Are you looking for a patient-focused company that will inspire you and support your career? If so, be empowered to take charge of your future at Takeda. Join us as a Senior Statistician in our Cambridge office.
Here, everyone matters and you will be a vital contributor to our inspiring, bold mission. As a Senior Statistician working on the team, you will be empowered to provide statistical support to real-world data research, digital solutions and artificial intelligence, and a typical day will include:
- The purpose of this position is to provide compound level / development phase statistical expertise and leadership by:
- Provide statistical support to real-world data research, digital solutions and artificial intelligence/machine learning projects
- Independently designing, analyzing and interpreting clinical or observational studies at a compound level for early phase or less complex programs.
- Providing strategic statistical input for feasibility assessments, development plans, cross-study analyses and regulatory submissions.
- Improving and using standards to maximize global data integratability, interpretability and compound level efficiency
- Leveraging internal and external resources to achieve quality, timely and cost-effective compound level and submission deliverables.
- Independently representing Statistics function in interactions with regulatory authorities.

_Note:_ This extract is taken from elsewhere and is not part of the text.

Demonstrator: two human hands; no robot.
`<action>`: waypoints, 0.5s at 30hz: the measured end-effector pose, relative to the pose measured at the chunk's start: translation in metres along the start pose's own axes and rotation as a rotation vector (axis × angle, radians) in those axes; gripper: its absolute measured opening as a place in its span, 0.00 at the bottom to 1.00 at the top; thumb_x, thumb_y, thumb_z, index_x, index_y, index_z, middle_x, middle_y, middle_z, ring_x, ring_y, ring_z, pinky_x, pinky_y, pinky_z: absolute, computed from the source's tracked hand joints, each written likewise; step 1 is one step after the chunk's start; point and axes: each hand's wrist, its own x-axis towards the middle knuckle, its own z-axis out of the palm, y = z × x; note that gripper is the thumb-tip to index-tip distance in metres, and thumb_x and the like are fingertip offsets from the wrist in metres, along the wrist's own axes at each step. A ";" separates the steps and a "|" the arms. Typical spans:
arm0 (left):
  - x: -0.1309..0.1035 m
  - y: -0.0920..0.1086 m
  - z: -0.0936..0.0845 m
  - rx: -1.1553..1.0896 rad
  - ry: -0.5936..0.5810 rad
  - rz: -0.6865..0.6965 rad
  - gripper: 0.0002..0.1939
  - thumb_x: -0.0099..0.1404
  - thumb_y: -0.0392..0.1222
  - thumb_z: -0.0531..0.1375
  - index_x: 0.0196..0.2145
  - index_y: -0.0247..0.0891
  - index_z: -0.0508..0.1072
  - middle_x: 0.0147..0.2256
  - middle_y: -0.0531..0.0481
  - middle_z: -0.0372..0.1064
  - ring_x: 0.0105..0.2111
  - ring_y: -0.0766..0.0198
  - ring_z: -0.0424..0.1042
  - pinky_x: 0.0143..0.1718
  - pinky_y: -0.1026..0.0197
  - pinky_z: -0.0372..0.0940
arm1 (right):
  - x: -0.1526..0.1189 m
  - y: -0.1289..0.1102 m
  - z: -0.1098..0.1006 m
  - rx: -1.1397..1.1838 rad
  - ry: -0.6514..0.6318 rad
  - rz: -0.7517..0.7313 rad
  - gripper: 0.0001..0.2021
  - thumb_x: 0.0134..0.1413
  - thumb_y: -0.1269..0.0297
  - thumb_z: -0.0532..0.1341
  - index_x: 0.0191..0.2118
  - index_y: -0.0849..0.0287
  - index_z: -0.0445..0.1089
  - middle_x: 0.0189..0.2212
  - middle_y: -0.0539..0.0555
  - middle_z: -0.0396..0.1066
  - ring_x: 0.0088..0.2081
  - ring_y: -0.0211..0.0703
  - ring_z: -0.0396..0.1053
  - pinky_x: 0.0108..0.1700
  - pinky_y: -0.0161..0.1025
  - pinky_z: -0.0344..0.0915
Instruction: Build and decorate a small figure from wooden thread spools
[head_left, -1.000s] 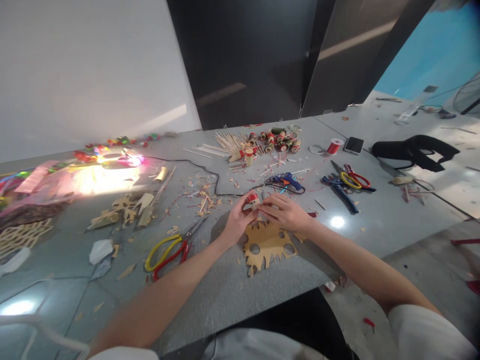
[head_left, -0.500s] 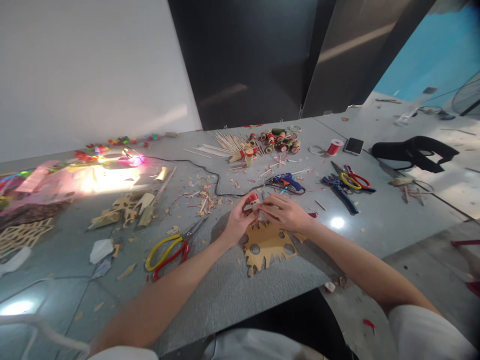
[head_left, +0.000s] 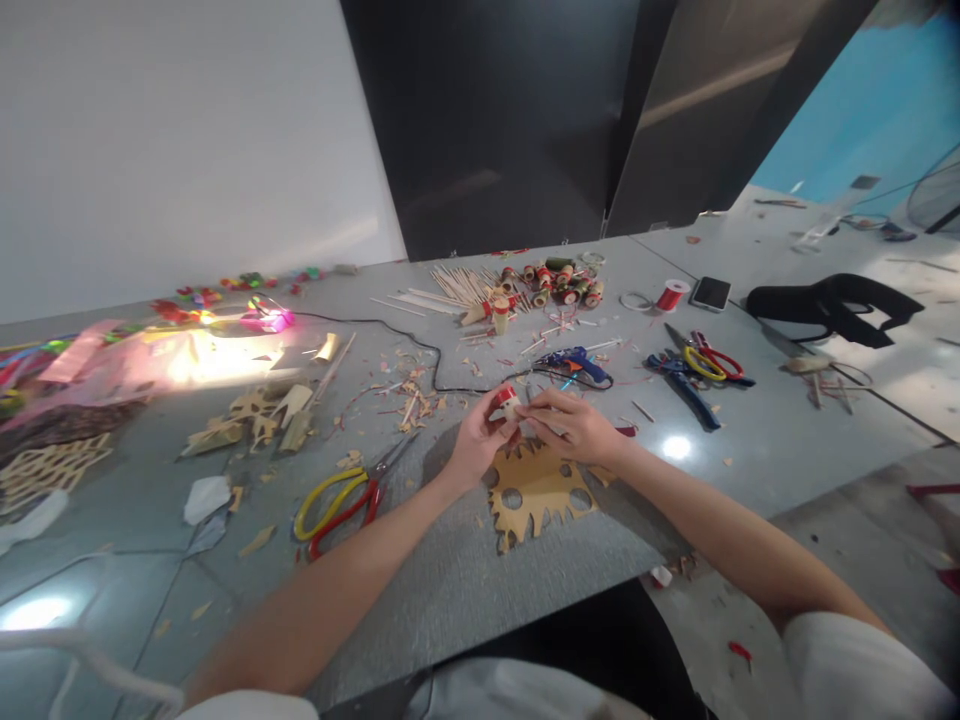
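My left hand (head_left: 480,440) is closed around a small red-and-white cylindrical figure (head_left: 508,402), holding it upright above the table. The thumb and fingers of my right hand (head_left: 574,425) are pinched against the figure's right side; anything small between those fingertips is hidden. Just below both hands lies a tan cardboard sheet (head_left: 541,498) with jagged edges and round holes cut out of it. A blue glue gun (head_left: 577,364) rests beyond my right hand. Left of my left forearm are large scissors (head_left: 349,500) with one yellow and one red handle.
Several painted cylinders (head_left: 559,282) and thin wooden sticks (head_left: 461,285) are heaped at the back. On the right lie blue pliers (head_left: 682,390), small scissors (head_left: 705,360), a red spool (head_left: 671,294), a phone (head_left: 711,293) and a black strap-like object (head_left: 832,305). A black cable (head_left: 390,328) crosses the table.
The view has shifted very slightly. Both hands keep their grip on the figure, which looks turned a little; otherwise nothing has visibly moved.
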 end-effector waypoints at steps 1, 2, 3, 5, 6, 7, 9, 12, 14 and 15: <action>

- Independently represent statistics function on global teams in support of clinical or observational studies and compound level programs.
- Provide statistical support to platform development, indication expansion and external control arm development
- Provide strategic statistical input to feasibility assessments, development and submission plans, and defense of regulatory submissions. Negotiate timelines (statistical) at compound level.
- Plays a leadership role in the development and review of the study synopsis, protocol, statistical analysis plan, study report, and other regulatory submission documents, ensuring accurate and statistically valid deliverables.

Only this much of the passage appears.